(Dataset entries)

★ ★ ★

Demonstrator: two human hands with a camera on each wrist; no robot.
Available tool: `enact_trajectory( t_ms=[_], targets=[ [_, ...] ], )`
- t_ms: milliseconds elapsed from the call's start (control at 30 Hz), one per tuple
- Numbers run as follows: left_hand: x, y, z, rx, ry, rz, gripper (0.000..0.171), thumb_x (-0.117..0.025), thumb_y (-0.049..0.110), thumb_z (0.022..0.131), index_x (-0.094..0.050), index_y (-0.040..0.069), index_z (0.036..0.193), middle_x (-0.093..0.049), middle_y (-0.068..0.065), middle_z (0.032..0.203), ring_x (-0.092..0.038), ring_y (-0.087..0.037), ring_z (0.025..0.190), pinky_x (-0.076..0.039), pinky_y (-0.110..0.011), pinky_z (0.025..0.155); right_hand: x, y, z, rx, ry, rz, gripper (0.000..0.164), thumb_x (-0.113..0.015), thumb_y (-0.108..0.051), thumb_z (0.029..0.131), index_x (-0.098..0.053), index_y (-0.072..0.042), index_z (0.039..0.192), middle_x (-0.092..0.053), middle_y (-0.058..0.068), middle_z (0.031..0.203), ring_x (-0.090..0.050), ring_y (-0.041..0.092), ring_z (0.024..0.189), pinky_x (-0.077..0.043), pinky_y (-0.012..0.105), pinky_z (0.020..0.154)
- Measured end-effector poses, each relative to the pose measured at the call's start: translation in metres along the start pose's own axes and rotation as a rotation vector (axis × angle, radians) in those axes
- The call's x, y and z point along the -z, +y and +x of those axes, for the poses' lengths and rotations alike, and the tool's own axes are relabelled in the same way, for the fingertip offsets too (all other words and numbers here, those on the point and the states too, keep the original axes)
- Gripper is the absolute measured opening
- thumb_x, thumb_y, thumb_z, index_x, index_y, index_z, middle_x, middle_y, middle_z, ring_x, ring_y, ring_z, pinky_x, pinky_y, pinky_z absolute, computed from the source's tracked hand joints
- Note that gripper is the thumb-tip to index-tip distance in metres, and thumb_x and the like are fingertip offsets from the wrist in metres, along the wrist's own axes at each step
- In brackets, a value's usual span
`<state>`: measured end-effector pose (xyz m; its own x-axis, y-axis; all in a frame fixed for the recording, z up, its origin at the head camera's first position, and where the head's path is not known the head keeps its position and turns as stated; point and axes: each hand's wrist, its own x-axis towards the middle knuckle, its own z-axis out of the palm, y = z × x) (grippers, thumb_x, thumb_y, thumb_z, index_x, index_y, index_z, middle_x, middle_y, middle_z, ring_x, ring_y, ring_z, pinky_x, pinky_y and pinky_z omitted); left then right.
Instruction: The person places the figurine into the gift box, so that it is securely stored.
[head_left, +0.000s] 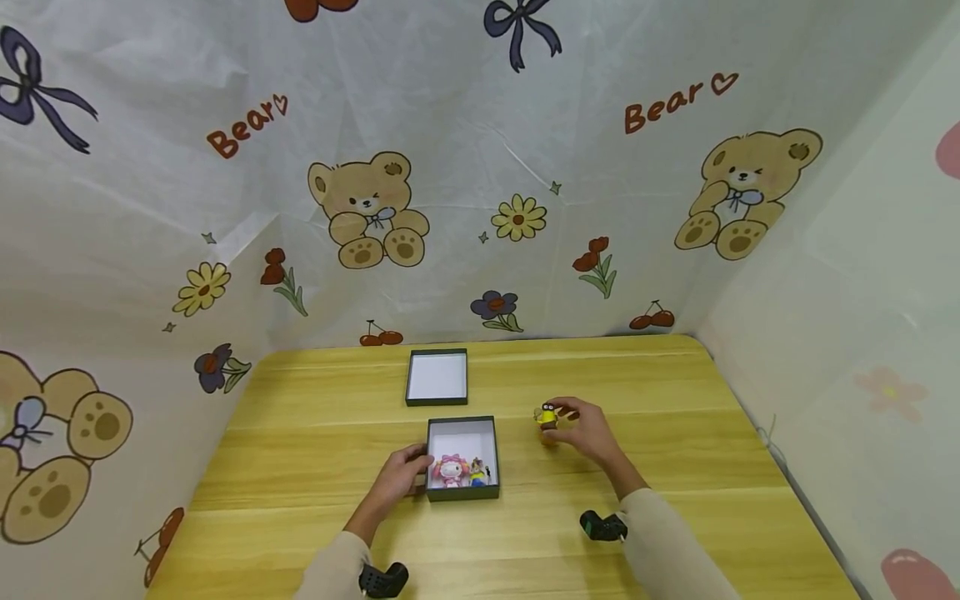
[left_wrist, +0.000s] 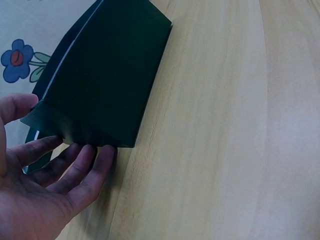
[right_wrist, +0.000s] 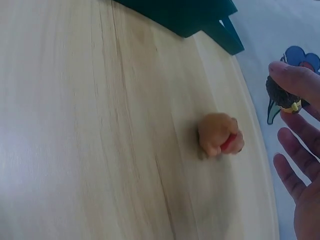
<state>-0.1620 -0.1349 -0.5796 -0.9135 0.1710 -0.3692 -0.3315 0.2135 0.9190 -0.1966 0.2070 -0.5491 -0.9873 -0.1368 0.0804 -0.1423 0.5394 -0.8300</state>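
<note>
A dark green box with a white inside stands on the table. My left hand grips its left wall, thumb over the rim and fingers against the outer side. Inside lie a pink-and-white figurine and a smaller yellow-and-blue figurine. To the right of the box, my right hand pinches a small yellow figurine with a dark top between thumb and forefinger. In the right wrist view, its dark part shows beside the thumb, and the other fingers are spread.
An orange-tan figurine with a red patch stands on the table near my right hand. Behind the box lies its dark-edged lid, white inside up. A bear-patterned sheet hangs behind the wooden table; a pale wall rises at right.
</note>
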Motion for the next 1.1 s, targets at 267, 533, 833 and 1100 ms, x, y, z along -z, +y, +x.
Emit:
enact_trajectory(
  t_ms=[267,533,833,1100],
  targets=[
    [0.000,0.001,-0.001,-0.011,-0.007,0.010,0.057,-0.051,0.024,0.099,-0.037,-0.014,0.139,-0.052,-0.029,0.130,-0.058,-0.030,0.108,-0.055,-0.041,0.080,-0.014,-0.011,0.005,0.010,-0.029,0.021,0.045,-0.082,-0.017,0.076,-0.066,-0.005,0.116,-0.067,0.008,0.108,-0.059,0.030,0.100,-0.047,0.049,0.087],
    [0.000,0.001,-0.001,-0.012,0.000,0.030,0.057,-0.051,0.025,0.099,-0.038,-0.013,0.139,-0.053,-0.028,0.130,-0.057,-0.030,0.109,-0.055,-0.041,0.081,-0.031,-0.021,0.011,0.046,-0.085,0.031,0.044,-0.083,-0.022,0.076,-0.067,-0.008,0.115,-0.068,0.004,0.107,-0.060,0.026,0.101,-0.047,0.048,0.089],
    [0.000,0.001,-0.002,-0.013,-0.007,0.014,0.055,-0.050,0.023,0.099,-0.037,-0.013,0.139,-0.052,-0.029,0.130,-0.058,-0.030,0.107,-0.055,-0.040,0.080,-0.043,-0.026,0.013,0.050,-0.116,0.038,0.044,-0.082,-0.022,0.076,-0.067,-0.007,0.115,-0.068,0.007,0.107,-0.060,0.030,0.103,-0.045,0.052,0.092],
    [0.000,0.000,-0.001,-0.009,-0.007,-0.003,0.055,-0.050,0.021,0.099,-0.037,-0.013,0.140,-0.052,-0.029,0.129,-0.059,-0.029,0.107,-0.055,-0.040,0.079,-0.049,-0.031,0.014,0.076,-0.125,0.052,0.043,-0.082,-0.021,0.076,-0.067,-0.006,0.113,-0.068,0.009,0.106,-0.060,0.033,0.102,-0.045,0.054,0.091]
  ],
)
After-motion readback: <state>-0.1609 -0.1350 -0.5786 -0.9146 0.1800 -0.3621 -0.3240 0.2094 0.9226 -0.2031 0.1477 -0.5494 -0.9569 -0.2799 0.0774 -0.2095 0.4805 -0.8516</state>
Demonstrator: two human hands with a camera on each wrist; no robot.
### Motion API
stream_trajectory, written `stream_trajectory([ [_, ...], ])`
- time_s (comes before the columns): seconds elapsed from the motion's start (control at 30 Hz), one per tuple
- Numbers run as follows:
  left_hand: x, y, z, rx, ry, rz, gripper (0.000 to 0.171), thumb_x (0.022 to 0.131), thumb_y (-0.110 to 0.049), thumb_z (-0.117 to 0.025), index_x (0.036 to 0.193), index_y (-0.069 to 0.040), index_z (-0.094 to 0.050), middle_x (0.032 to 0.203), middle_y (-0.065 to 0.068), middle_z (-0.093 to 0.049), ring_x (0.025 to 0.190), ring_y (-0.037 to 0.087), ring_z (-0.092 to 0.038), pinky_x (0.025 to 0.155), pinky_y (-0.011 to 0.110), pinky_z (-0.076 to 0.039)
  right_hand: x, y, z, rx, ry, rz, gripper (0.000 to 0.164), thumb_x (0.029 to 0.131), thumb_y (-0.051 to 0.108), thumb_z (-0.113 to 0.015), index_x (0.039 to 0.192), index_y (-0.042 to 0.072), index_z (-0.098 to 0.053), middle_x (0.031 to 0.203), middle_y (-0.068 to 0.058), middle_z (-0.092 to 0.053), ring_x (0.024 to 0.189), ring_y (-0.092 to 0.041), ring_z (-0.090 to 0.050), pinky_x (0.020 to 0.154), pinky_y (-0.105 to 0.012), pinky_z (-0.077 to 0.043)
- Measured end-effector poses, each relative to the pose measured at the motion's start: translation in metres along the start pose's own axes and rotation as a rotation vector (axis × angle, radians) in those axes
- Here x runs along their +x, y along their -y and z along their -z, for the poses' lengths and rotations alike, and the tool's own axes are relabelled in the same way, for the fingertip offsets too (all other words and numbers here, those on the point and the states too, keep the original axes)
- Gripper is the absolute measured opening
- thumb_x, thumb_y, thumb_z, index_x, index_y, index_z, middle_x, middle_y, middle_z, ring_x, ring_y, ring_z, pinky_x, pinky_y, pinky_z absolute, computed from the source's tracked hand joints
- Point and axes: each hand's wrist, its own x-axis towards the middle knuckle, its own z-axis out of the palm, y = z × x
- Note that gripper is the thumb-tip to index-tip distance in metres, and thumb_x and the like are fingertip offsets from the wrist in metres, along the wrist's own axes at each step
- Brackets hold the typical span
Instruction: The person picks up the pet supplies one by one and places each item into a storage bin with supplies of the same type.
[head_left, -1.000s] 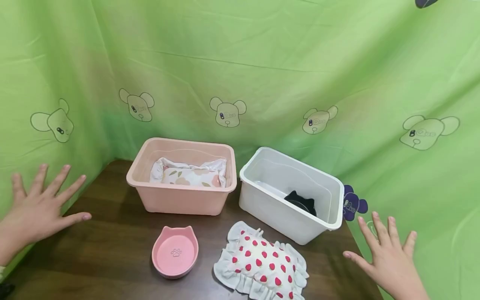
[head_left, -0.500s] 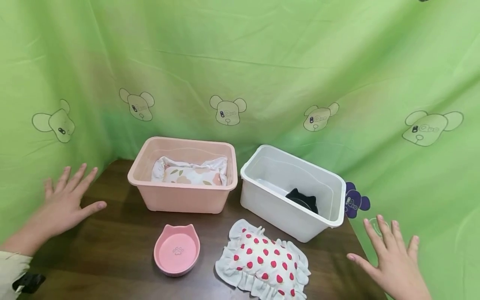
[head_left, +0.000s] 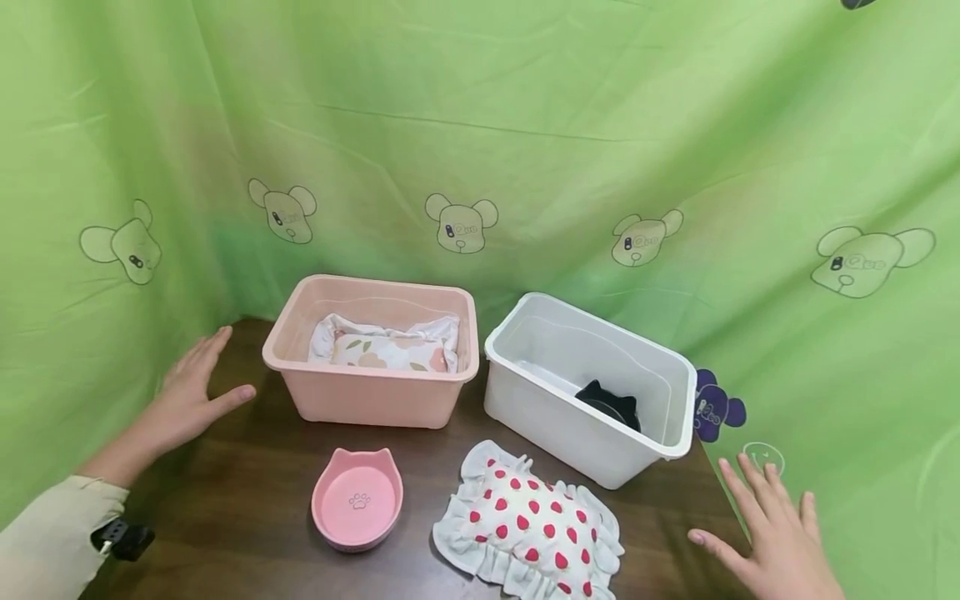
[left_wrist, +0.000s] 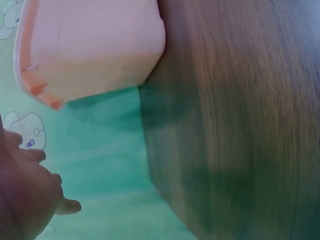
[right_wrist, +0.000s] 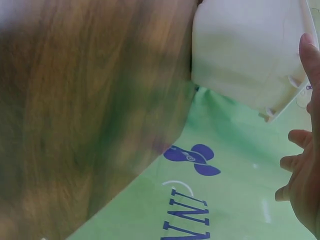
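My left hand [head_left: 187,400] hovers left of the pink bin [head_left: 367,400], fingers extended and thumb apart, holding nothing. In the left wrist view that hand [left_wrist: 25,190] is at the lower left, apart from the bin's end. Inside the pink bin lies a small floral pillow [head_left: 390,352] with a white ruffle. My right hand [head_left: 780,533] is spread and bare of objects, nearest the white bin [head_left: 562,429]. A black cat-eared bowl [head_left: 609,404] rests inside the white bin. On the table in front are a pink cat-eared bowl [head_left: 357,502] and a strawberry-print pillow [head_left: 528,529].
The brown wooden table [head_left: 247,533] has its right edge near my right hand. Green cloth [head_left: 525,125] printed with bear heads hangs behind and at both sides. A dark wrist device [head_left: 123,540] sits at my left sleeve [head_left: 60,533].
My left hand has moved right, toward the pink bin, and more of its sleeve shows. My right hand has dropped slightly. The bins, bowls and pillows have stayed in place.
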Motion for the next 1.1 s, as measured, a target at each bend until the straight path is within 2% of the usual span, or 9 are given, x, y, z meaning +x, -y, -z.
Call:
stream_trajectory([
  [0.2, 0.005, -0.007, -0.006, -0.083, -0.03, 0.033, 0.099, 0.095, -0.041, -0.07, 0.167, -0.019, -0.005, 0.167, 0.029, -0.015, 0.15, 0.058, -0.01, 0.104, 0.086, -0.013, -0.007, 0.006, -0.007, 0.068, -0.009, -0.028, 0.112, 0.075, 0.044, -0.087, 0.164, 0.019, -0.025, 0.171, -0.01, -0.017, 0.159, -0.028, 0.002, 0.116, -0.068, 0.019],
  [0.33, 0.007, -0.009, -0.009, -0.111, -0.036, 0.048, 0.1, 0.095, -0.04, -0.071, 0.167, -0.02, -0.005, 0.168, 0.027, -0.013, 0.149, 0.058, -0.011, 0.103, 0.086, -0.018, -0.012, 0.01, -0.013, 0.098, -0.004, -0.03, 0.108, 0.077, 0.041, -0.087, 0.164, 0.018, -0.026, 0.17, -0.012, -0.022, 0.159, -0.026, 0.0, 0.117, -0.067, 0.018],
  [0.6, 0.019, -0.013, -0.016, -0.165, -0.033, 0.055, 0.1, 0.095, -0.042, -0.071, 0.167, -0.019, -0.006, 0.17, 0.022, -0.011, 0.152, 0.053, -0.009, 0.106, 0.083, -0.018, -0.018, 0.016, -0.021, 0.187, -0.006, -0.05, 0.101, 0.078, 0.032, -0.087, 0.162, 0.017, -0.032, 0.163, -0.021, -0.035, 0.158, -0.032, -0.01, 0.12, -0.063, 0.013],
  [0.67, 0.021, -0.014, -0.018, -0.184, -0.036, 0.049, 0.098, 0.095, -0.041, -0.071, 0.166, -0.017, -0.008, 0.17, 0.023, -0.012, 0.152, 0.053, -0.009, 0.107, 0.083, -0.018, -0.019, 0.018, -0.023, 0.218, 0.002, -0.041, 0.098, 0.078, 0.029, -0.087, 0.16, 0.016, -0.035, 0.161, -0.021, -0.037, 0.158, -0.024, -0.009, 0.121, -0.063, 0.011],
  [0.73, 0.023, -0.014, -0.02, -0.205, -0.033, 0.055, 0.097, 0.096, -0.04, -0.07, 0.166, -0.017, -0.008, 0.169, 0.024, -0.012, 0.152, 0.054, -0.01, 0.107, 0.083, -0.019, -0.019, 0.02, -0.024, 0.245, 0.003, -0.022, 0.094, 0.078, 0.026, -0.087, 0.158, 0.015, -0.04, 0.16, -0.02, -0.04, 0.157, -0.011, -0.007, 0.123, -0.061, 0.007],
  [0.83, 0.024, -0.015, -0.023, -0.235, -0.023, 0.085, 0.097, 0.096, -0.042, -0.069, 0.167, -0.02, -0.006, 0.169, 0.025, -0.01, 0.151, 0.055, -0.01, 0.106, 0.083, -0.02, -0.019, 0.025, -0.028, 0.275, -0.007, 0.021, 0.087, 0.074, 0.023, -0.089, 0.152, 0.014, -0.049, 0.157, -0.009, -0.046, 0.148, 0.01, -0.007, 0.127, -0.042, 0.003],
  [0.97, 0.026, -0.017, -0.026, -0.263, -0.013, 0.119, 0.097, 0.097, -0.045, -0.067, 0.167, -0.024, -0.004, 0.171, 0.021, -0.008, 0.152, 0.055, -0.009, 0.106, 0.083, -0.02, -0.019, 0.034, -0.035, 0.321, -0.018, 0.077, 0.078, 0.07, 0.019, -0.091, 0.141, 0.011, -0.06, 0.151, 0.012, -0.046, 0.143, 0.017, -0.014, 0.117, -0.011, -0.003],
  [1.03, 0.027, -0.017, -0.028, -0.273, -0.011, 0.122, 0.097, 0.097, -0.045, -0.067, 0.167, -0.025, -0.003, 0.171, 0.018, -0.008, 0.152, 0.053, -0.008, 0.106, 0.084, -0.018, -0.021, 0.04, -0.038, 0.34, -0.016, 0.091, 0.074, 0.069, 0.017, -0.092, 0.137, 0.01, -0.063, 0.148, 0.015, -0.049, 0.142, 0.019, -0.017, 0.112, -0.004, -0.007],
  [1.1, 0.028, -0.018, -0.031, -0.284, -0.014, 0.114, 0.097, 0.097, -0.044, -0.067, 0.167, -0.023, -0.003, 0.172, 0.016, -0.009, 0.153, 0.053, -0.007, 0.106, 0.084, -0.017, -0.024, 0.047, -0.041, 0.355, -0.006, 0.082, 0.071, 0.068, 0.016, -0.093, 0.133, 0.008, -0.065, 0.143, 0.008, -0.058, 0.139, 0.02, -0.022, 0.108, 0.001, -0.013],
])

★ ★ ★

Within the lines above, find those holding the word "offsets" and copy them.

→ **Answer box**:
- The call's x, y and z point along the -z, +y and +x of those axes, for the poses' lengths and rotations alike, and the tool's own axes are relabelled in the same way, for the fingertip offsets too (all other words and numbers here, those on the point and the states too, keep the original axes)
- Note that gripper is the thumb-tip to index-tip distance in metres, and thumb_x and the like are fingertip offsets from the wrist in metres, along the wrist's own axes at each step
- Here x runs along their +x, y along their -y and z along their -z, for the poses' lengths and rotations alike, and the tool's own axes are relabelled in the same way, for the fingertip offsets too (all other words and numbers here, those on the point and the states too, keep the original axes)
- Note that gripper is the thumb-tip to index-tip distance in metres, and thumb_x and the like are fingertip offsets from the wrist in metres, along the wrist's own axes at each step

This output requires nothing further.